FOR TAKING UPSKIRT PICS OF TEACHER, STUDENT AT S’PORE SCHOOL EXPELLED, CLASSMATES CANED

A student was expelled and several others caned after they were found to be in possession of upskirt images of six female teachers from their secondary school.

Seven boys were found to have taken the photos and videos with their smartphones, and 23 others received and/or shared the images.

The expelled boy had been involved in a similar incident at his previous school.

He was found to be in possession of the images but he was not the one who had recorded them, said the principal.

After receiving a tip-off about the incident, The New Paper yesterday contacted the all-boys school, which confirmed the incident.

The principal told TNP that the school received information about the upskirt images on Oct 5 and immediately started an investigation to round up the culprits.

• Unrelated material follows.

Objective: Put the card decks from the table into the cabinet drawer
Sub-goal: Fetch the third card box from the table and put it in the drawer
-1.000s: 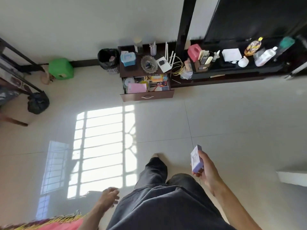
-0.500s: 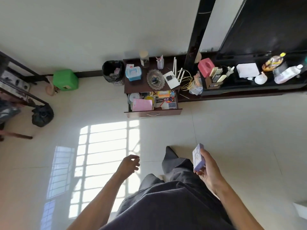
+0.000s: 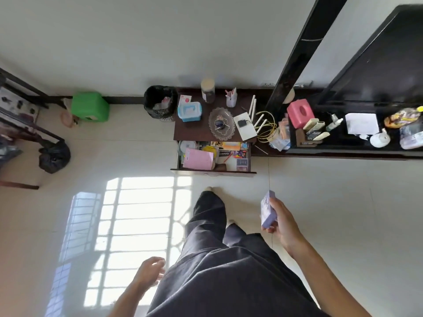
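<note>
My right hand (image 3: 282,221) grips a pale purple card deck box (image 3: 267,209) at waist height, right of my legs. Ahead on the floor stands a dark brown cabinet (image 3: 194,131) with its drawer (image 3: 212,172) pulled open. The drawer holds a pink pad, several card boxes and other small items. My left hand (image 3: 150,272) hangs low beside my left thigh, fingers loosely apart and holding nothing. The drawer front lies about a step beyond my forward foot.
A black waste bin (image 3: 160,101) and a green stool (image 3: 90,106) stand left of the cabinet by the wall. A low black TV shelf (image 3: 343,152) crowded with bottles and boxes runs to the right. A black bag (image 3: 53,156) lies far left. Sunlight patches the tiled floor.
I have walked closer to the cabinet, so the open drawer looks larger and nearer. My left hand swung forward, then back down beside my thigh. The deck stays in my right hand.
</note>
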### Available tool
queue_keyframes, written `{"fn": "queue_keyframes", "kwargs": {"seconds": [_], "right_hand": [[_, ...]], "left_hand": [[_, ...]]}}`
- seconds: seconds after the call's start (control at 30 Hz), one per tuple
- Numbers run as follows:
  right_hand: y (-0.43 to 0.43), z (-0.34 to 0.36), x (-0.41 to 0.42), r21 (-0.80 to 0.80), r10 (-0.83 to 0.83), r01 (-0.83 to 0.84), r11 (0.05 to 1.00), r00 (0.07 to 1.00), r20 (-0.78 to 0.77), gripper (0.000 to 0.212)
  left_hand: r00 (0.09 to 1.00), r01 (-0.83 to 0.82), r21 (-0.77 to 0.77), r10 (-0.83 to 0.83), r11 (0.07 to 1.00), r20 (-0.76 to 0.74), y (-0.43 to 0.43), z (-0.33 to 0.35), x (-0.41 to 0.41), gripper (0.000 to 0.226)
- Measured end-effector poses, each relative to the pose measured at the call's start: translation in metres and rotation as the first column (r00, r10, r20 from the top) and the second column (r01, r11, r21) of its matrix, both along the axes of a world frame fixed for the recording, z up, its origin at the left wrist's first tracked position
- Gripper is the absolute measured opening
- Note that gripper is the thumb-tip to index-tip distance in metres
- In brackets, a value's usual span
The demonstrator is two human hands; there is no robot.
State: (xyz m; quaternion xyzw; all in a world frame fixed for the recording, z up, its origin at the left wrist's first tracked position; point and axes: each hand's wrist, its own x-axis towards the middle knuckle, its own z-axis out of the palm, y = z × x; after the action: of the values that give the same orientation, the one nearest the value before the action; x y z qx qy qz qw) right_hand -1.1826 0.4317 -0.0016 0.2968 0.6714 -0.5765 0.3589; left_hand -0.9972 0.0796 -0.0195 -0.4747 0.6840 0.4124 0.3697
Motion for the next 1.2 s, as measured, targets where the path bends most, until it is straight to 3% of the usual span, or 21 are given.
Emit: {"fn": "queue_keyframes", "kwargs": {"seconds": [0.13, 0.2, 0.33, 0.43, 0.53, 0.67, 0.8, 0.87, 1.07, 1.2], "right_hand": [[-0.019, -0.005, -0.055, 0.052, 0.009, -0.010, 0.999, 1.000, 0.028, 0.054], [-0.027, -0.008, -0.083, 0.076, 0.026, -0.031, 0.997, 0.997, 0.072, 0.042], [-0.038, -0.009, -0.120, 0.059, -0.040, 0.039, 0.997, 0.999, 0.015, 0.042], [-0.041, -0.017, -0.150, 0.049, -0.046, 0.047, 0.998, 0.999, -0.003, 0.026], [-0.044, -0.043, -0.190, 0.049, 0.015, -0.015, 0.999, 1.000, -0.008, 0.044], [-0.038, -0.114, -0.241, 0.043, 0.052, -0.053, 0.998, 0.998, 0.028, 0.056], [-0.026, -0.200, -0.280, 0.046, 0.037, -0.039, 0.998, 0.998, 0.051, 0.026], [-0.020, -0.240, -0.294, 0.056, 0.049, -0.052, 0.997, 0.998, 0.046, 0.023], [-0.009, -0.356, -0.315, 0.090, 0.160, -0.156, 0.984, 0.986, -0.041, 0.052], [-0.010, -0.435, -0.323, 0.121, 0.236, -0.221, 0.968, 0.963, -0.127, 0.050]], "left_hand": [[0.993, 0.119, 0.002, -0.119, 0.993, -0.009, -0.027, -0.013, -0.066, 0.027], [0.996, 0.086, 0.017, -0.085, 0.996, -0.038, -0.034, -0.013, -0.113, 0.024], [0.994, 0.061, 0.117, -0.049, 0.991, -0.101, -0.038, -0.010, -0.214, 0.023], [0.984, 0.087, 0.145, -0.063, 0.986, -0.167, -0.031, -0.016, -0.282, 0.024], [0.976, 0.102, 0.147, -0.071, 0.984, -0.205, -0.019, -0.044, -0.332, 0.024], [0.976, 0.097, 0.116, -0.071, 0.988, -0.208, -0.003, -0.113, -0.368, 0.022], [0.971, 0.175, -0.006, -0.173, 0.985, -0.164, -0.001, -0.197, -0.377, 0.022], [0.968, 0.201, -0.054, -0.207, 0.978, -0.139, -0.005, -0.239, -0.379, 0.022], [0.904, 0.385, -0.205, -0.412, 0.900, -0.113, -0.011, -0.352, -0.382, 0.018], [0.810, 0.484, -0.327, -0.557, 0.812, -0.184, -0.008, -0.440, -0.386, 0.022]]}}
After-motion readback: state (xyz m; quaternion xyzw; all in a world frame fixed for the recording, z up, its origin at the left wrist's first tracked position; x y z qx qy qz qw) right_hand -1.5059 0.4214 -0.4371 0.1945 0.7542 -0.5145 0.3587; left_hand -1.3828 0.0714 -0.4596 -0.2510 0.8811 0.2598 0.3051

He said: “We found there were students taking upskirt photos and videos, and sharing them. There were 30 students.”

He also said the school decided to handle the matter internally after he gave the teachers the option of making a police report.

But when contacted last night, the police told TNP that they had received a report on the incident, and investigations were ongoing. It is not known who had made the report.

We are not naming the school to protect the victims.

The 30 boys, most of whom are in Secondary 2 and 3, and a handful of them in Sec 1, had upskirt images of six female teachers.

Some of the boys were caned to send a strong message – this is not how you treat women – to the school population.

As it was during the exam period, the school punished them only after their exams were over.

TWO STROKES EACH

On Oct 19, the seven main culprits, who are in Sec 1 to Sec 3, were caned in front of their respective levels. They were given two strokes each on the buttocks.

The principal said nine others who had received and shared the images were given similar caning but in his office.

The remaining culprits were given suspended caning punishment, detention duties and told to return to school during the holidays for counselling sessions.

Should they commit other offences, they will be caned.

Their parents have been informed about the incident and the punishment meted out.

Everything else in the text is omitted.